:: Action item ::
For the data below, give again exactly the lines from the one containing "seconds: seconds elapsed" through the one containing "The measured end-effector", both ends included, and no others.

Records drawn from a dataset
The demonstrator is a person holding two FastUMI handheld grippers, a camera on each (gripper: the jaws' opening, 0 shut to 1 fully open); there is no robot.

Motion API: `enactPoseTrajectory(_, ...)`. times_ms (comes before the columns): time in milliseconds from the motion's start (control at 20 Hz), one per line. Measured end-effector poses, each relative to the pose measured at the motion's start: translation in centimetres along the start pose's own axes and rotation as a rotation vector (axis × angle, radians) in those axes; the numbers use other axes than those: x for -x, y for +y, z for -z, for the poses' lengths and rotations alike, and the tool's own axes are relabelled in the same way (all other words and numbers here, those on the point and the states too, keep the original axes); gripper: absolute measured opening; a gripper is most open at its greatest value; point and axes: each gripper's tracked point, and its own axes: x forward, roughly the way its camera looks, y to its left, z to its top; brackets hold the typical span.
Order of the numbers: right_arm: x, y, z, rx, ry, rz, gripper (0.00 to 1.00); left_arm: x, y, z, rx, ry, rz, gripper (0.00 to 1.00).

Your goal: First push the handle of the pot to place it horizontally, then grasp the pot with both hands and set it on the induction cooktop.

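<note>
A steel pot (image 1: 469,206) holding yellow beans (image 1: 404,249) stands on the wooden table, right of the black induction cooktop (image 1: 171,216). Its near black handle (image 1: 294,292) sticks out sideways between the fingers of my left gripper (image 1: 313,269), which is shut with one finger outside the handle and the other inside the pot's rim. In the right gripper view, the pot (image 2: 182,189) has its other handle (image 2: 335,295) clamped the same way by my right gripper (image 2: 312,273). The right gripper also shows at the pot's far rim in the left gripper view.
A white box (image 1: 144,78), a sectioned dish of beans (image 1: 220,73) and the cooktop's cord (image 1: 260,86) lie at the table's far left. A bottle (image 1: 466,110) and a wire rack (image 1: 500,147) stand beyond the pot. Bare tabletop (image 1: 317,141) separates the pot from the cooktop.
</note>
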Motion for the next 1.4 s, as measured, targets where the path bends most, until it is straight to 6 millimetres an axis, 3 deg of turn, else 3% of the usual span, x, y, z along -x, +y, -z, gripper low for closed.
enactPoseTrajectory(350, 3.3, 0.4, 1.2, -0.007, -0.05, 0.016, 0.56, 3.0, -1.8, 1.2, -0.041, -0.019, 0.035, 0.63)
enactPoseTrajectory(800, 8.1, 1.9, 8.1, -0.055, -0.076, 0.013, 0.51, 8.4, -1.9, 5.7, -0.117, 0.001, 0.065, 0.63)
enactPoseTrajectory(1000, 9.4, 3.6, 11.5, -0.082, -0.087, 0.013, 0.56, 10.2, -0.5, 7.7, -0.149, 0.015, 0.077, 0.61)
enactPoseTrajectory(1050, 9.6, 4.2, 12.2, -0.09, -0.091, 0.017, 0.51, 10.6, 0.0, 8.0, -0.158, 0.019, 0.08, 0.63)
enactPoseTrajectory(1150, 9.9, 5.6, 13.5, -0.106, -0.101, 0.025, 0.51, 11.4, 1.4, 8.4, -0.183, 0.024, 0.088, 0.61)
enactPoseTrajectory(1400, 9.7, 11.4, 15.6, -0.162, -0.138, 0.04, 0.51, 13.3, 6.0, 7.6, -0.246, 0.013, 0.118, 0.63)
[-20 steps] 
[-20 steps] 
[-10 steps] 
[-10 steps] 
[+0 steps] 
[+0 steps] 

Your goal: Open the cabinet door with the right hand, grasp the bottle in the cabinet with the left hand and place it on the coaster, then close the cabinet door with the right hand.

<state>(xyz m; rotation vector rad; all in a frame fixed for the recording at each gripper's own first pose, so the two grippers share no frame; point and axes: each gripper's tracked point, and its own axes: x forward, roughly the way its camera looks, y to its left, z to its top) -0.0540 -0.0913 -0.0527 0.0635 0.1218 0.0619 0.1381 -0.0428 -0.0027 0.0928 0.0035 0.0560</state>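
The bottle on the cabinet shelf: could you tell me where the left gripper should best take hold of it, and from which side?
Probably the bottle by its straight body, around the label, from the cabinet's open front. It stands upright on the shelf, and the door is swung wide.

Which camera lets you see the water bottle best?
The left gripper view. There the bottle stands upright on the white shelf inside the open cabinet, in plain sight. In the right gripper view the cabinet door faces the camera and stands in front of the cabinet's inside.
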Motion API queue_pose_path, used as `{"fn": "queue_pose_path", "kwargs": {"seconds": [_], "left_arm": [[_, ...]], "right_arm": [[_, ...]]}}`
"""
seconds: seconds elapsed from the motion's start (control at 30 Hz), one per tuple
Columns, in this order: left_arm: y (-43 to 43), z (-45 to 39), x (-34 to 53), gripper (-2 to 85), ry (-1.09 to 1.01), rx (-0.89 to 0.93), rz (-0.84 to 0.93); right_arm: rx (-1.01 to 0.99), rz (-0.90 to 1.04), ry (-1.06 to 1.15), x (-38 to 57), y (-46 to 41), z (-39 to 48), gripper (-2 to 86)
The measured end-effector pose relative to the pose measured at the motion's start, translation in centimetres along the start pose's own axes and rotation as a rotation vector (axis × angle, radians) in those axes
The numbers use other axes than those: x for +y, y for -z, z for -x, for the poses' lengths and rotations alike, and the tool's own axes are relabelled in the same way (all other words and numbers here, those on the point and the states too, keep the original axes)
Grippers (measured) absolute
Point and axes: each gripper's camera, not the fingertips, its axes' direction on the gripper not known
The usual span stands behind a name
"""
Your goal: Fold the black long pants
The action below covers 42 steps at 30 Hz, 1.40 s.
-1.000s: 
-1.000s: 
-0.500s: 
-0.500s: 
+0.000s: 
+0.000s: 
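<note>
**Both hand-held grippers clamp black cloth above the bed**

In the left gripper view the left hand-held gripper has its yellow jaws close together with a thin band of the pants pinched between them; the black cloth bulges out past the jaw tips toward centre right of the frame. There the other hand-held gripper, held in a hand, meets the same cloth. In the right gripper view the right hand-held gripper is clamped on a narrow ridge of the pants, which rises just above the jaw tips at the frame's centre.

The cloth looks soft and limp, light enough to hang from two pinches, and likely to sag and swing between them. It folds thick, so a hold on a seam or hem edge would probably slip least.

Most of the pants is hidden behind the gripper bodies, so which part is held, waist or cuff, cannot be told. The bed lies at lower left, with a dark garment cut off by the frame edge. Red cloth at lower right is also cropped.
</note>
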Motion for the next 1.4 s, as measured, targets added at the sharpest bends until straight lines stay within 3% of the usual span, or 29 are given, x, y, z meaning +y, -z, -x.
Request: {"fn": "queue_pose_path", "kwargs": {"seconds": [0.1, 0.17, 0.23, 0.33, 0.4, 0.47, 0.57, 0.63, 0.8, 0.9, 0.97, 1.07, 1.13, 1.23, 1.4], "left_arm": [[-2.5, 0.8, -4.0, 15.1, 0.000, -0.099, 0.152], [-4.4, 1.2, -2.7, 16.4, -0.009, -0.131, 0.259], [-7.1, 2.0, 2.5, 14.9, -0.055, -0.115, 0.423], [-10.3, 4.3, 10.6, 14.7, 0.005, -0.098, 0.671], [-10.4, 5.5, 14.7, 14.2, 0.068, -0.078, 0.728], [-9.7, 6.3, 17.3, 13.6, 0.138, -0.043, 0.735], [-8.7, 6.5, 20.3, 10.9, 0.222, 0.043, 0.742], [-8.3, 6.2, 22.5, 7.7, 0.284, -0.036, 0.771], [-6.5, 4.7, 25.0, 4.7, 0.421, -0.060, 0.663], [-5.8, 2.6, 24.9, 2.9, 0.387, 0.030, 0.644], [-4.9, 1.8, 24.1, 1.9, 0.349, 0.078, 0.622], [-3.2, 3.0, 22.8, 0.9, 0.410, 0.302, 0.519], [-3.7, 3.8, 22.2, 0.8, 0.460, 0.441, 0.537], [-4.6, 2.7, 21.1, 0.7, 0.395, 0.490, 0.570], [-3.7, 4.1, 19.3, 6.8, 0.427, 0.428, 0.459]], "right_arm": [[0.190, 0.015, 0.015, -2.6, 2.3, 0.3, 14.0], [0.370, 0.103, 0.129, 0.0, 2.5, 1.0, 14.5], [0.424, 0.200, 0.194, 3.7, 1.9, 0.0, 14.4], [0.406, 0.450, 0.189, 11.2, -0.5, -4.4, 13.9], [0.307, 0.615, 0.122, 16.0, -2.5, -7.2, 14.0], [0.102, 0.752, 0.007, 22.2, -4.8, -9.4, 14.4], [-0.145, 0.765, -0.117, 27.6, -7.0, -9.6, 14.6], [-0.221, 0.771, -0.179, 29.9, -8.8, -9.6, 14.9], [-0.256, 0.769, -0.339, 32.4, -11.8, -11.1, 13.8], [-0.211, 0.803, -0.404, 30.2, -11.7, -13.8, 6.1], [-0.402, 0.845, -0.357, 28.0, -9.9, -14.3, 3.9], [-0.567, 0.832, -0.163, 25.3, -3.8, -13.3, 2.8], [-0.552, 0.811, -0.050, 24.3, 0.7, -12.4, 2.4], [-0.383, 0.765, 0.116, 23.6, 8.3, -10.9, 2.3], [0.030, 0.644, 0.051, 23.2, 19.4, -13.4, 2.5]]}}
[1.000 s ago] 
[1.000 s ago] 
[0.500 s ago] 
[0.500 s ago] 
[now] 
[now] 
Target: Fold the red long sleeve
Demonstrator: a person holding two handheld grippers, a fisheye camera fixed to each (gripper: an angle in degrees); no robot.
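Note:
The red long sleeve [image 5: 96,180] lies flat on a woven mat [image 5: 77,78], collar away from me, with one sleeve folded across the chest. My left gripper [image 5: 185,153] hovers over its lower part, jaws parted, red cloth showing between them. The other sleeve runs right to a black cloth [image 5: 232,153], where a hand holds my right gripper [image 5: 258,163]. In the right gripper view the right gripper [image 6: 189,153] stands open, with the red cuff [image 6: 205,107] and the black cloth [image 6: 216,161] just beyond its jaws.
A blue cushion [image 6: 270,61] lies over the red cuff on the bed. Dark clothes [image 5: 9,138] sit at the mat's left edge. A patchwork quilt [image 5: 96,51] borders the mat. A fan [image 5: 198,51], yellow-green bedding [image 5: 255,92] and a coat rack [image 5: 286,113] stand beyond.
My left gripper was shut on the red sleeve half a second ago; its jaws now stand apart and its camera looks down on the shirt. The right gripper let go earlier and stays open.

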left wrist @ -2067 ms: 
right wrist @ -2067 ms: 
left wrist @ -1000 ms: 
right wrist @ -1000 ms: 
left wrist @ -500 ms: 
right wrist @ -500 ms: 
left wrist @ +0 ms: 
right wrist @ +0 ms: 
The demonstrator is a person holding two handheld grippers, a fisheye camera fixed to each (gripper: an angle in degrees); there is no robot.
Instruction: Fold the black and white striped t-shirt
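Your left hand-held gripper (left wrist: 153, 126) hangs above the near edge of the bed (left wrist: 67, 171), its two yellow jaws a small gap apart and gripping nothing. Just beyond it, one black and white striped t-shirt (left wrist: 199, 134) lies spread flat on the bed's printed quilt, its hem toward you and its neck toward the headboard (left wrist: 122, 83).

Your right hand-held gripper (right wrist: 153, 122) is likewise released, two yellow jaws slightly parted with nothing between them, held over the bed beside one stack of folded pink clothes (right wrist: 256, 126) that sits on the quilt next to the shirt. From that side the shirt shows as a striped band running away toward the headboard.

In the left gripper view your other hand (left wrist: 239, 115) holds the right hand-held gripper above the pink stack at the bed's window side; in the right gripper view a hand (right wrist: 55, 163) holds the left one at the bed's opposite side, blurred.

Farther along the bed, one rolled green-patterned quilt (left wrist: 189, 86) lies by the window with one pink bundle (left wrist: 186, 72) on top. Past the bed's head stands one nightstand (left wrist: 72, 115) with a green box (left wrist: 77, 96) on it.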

:: Task result ::
seconds: seconds elapsed from the motion's start (control at 30 Hz), one per tuple
Columns, in this order: left_arm: y (-43 to 43), z (-45 to 39), x (-34 to 53), gripper (-2 to 85), ry (-1.09 to 1.01), rx (-0.89 to 0.93), rz (-0.84 to 0.93); right_arm: rx (-1.01 to 0.99), rz (-0.90 to 1.04), ry (-1.06 to 1.15), x (-38 to 57), y (-46 to 41), z (-39 to 48), gripper (-2 to 86)
The measured end-effector pose relative to the pose measured at the motion's start, translation in centimetres along the start pose's own axes and rotation as a rotation vector (axis × angle, radians) in those axes

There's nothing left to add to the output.